What is being asked
Print all entries below exactly, without images.

Records from a data source
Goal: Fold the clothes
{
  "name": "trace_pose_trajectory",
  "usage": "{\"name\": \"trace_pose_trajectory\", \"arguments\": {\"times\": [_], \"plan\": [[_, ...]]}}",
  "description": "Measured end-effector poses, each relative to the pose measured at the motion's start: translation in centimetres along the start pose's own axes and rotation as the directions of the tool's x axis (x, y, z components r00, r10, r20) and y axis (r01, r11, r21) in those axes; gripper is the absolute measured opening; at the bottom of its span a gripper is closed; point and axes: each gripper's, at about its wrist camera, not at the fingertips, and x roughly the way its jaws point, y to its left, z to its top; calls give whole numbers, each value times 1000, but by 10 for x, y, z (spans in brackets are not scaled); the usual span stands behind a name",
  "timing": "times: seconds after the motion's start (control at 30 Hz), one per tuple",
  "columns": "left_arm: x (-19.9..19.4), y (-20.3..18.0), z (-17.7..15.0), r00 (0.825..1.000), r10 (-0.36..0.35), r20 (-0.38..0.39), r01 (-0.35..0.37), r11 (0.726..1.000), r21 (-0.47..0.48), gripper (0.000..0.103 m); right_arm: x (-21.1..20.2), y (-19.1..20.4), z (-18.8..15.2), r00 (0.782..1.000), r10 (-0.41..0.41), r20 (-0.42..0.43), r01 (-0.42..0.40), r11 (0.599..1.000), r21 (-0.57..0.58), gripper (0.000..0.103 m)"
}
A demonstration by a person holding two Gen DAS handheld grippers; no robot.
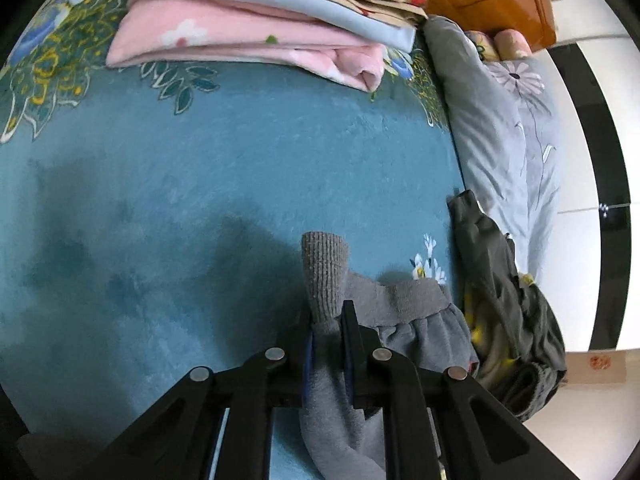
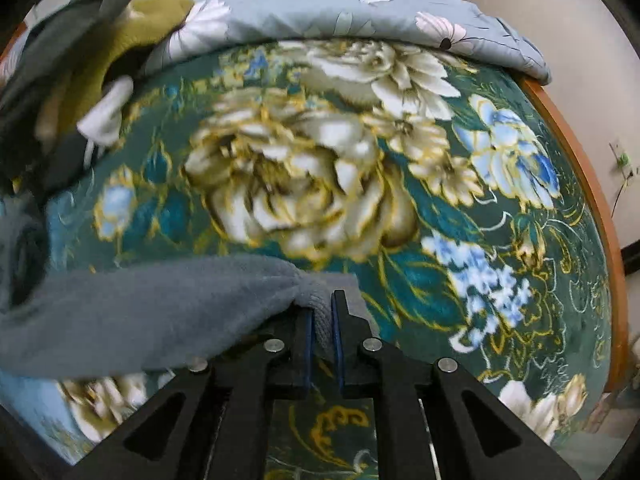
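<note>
Teal floral blanket [image 1: 200, 184]; left hand-held gripper [image 1: 329, 320] and right hand-held gripper [image 2: 321, 312] narrow, each pinching grey garment [image 1: 400, 320].

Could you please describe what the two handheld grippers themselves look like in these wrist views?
Both the left gripper and right gripper are matte black, with angular linkage arms joined by round silver pins. Each has two slim fingers lined with blue pads. No cables, markings or sleeves are visible.

a bed with an orange wooden frame [image 2: 576, 168] carries a teal floral blanket [image 1: 224, 168]. on the blanket lie a stack of folded blankets [image 1: 260, 28], a grey sweater [image 1: 404, 308], a grey-blue flowered quilt [image 1: 504, 136] and a heap of dark and olive clothes [image 1: 508, 300].
</note>
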Motion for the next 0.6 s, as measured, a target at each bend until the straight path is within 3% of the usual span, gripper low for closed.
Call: {"name": "trace_pose_trajectory", "arguments": {"times": [0.07, 0.1, 0.27, 0.37, 0.4, 0.47, 0.53, 0.6], "plan": [[-2, 3, 0, 1000, 3, 4, -3, 1000, -8, 13, -7, -3, -5, 1000, -8, -20, 7, 999, -32, 29], [-1, 1, -1, 1000, 5, 9, -5, 1000, -7, 13, -11, -6, -7, 1000, -15, -28, 13, 998, -53, 32], [1, -2, -2, 1000, 9, 21, -9, 1000, -11, 13, -46, -35, -10, 998, -57, -5, 57, 997, -53, 35], [2, -2, -2, 1000, 2, 19, -2, 1000, -19, 13, -56, -42, 2, 998, 52, 41, -56, 994, 93, 40], [1, -1, -2, 1000, -1, 17, 2, 1000, -20, 13, -48, -40, 7, 991, 133, 25, -135, 977, 164, 42], [0, 0, -2, 1000, -8, 15, 9, 1000, -22, 13, -25, -34, 17, 953, 304, -5, -286, 902, 323, 42], [-2, 2, -2, 1000, -15, 12, 15, 1000, -25, 13, -1, -23, 26, 929, 369, -33, -318, 841, 438, 43], [-3, 3, -2, 1000, -26, 10, 26, 999, -30, 13, 24, -14, 34, 925, 368, -90, -270, 807, 525, 46]]}}
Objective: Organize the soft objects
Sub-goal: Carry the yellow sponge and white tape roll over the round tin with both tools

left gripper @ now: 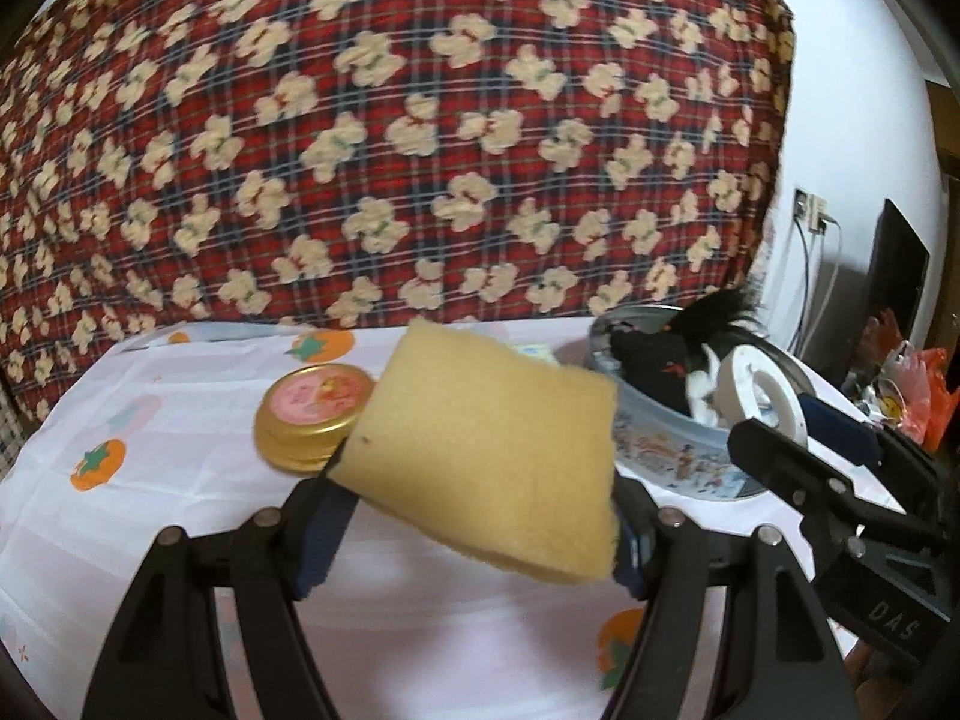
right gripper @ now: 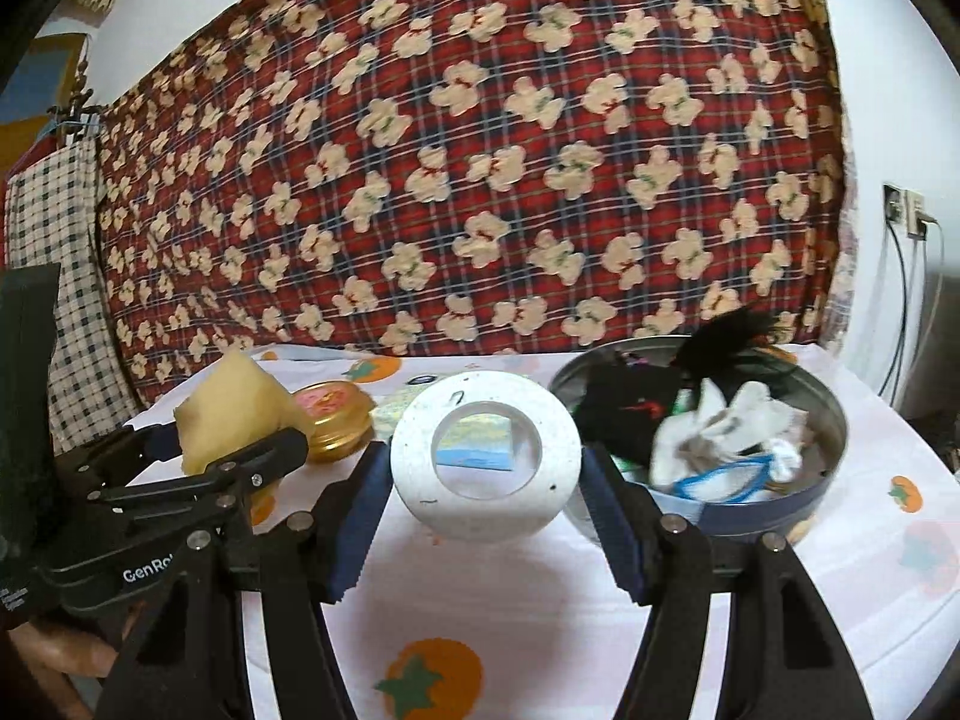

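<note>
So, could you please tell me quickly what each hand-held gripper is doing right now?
Left hand-held gripper: shut on the yellow rectangular sponge.
Right hand-held gripper: shut on the white foam ring.

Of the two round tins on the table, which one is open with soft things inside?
The large blue illustrated tin, lidless, holding black and white fabric items. The small gold tin beside the yellow sponge has its pink lid on.
</note>
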`<state>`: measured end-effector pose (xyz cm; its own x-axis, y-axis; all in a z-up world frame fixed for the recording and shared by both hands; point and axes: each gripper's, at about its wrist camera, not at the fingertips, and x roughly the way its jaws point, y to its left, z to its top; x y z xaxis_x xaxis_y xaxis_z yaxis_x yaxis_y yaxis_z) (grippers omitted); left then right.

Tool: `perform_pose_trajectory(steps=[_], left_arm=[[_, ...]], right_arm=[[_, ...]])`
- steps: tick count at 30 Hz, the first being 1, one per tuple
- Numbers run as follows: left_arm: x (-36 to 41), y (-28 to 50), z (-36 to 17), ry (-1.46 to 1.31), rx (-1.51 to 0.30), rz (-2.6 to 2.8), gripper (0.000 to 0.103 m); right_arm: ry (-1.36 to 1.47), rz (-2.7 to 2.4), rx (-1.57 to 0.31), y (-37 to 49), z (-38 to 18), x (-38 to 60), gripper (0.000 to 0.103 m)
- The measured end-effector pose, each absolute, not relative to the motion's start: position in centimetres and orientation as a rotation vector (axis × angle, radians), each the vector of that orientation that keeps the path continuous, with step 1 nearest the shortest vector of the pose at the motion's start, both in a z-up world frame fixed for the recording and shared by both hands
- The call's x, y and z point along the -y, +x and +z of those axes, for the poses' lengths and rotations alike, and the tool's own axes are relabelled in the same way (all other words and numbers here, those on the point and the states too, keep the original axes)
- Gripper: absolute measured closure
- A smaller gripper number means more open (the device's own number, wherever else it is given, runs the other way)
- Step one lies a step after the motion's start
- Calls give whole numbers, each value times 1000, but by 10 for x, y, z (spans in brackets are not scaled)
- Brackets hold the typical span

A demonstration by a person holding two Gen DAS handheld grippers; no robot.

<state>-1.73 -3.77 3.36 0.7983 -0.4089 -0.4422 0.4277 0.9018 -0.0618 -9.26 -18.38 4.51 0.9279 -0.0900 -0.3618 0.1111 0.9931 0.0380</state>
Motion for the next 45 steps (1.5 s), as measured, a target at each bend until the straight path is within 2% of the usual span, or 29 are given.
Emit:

Output
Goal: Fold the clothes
{
  "name": "trace_pose_trajectory",
  "usage": "{\"name\": \"trace_pose_trajectory\", \"arguments\": {\"times\": [_], \"plan\": [[_, ...]]}}",
  "description": "Measured end-effector poses, each relative to the pose measured at the motion's start: translation in centimetres along the start pose's own axes and rotation as the directions of the tool's x axis (x, y, z components r00, r10, r20) and y axis (r01, r11, r21) in those axes; gripper is the absolute measured opening; at the bottom of its span a gripper is closed; point and axes: each gripper's, at about its wrist camera, not at the fingertips, and x roughly the way its jaws point, y to its left, z to its top; calls give whole numbers, each value times 1000, but by 10 for x, y, z (spans in brackets are not scaled); the usual span stands behind a name",
  "timing": "times: seconds after the motion's start (control at 30 Hz), one per tuple",
  "columns": "left_arm: x (-19.9..19.4), y (-20.3..18.0), z (-17.7..15.0), r00 (0.825..1.000), r10 (-0.36..0.35), r20 (-0.38..0.39), r01 (-0.35..0.37), r11 (0.726..1.000), r21 (-0.47..0.48), gripper (0.000..0.103 m); right_arm: x (-21.1..20.2), y (-19.1..20.4), z (-18.8..15.2), r00 (0.782..1.000), r10 (-0.41..0.41), r20 (-0.42..0.43), r01 (-0.42..0.40), r11 (0.599..1.000), r21 (-0.57..0.58), gripper (0.000..0.103 m)"
}
A demonstration by a person holding two Gen DAS handheld grippers; no robot.
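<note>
Teal floral blanket [image 1: 200, 184]; left hand-held gripper [image 1: 329, 320] and right hand-held gripper [image 2: 321, 312] narrow, each pinching grey garment [image 1: 400, 320].

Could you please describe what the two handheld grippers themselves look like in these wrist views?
Both the left gripper and right gripper are matte black, with angular linkage arms joined by round silver pins. Each has two slim fingers lined with blue pads. No cables, markings or sleeves are visible.

a bed with an orange wooden frame [image 2: 576, 168] carries a teal floral blanket [image 1: 224, 168]. on the blanket lie a stack of folded blankets [image 1: 260, 28], a grey sweater [image 1: 404, 308], a grey-blue flowered quilt [image 1: 504, 136] and a heap of dark and olive clothes [image 1: 508, 300].
</note>
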Motion for the next 0.6 s, as measured, a target at each bend until the straight path is within 3% of the usual span, gripper low for closed.
Call: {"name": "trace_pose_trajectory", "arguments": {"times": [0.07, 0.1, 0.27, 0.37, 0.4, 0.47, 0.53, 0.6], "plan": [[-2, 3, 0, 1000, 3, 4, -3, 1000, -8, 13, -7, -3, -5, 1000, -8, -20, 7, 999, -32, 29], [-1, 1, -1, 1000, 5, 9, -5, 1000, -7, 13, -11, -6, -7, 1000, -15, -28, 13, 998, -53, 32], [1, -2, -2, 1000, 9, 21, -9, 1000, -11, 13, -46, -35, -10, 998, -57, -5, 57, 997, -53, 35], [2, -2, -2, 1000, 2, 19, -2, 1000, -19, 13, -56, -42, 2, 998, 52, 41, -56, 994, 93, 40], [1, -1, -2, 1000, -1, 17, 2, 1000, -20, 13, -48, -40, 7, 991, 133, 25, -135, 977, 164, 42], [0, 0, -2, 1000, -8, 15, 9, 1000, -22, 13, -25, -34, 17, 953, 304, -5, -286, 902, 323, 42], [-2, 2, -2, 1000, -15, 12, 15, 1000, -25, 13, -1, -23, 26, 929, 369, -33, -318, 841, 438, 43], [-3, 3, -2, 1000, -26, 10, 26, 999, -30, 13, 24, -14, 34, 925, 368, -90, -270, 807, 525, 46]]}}
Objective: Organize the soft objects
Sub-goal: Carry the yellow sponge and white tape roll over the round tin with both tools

left gripper @ now: 
right gripper @ now: 

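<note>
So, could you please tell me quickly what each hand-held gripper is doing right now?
Left hand-held gripper: shut on the yellow rectangular sponge.
Right hand-held gripper: shut on the white foam ring.

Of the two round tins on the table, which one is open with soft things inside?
The large blue illustrated tin, lidless, holding black and white fabric items. The small gold tin beside the yellow sponge has its pink lid on.
</note>
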`<state>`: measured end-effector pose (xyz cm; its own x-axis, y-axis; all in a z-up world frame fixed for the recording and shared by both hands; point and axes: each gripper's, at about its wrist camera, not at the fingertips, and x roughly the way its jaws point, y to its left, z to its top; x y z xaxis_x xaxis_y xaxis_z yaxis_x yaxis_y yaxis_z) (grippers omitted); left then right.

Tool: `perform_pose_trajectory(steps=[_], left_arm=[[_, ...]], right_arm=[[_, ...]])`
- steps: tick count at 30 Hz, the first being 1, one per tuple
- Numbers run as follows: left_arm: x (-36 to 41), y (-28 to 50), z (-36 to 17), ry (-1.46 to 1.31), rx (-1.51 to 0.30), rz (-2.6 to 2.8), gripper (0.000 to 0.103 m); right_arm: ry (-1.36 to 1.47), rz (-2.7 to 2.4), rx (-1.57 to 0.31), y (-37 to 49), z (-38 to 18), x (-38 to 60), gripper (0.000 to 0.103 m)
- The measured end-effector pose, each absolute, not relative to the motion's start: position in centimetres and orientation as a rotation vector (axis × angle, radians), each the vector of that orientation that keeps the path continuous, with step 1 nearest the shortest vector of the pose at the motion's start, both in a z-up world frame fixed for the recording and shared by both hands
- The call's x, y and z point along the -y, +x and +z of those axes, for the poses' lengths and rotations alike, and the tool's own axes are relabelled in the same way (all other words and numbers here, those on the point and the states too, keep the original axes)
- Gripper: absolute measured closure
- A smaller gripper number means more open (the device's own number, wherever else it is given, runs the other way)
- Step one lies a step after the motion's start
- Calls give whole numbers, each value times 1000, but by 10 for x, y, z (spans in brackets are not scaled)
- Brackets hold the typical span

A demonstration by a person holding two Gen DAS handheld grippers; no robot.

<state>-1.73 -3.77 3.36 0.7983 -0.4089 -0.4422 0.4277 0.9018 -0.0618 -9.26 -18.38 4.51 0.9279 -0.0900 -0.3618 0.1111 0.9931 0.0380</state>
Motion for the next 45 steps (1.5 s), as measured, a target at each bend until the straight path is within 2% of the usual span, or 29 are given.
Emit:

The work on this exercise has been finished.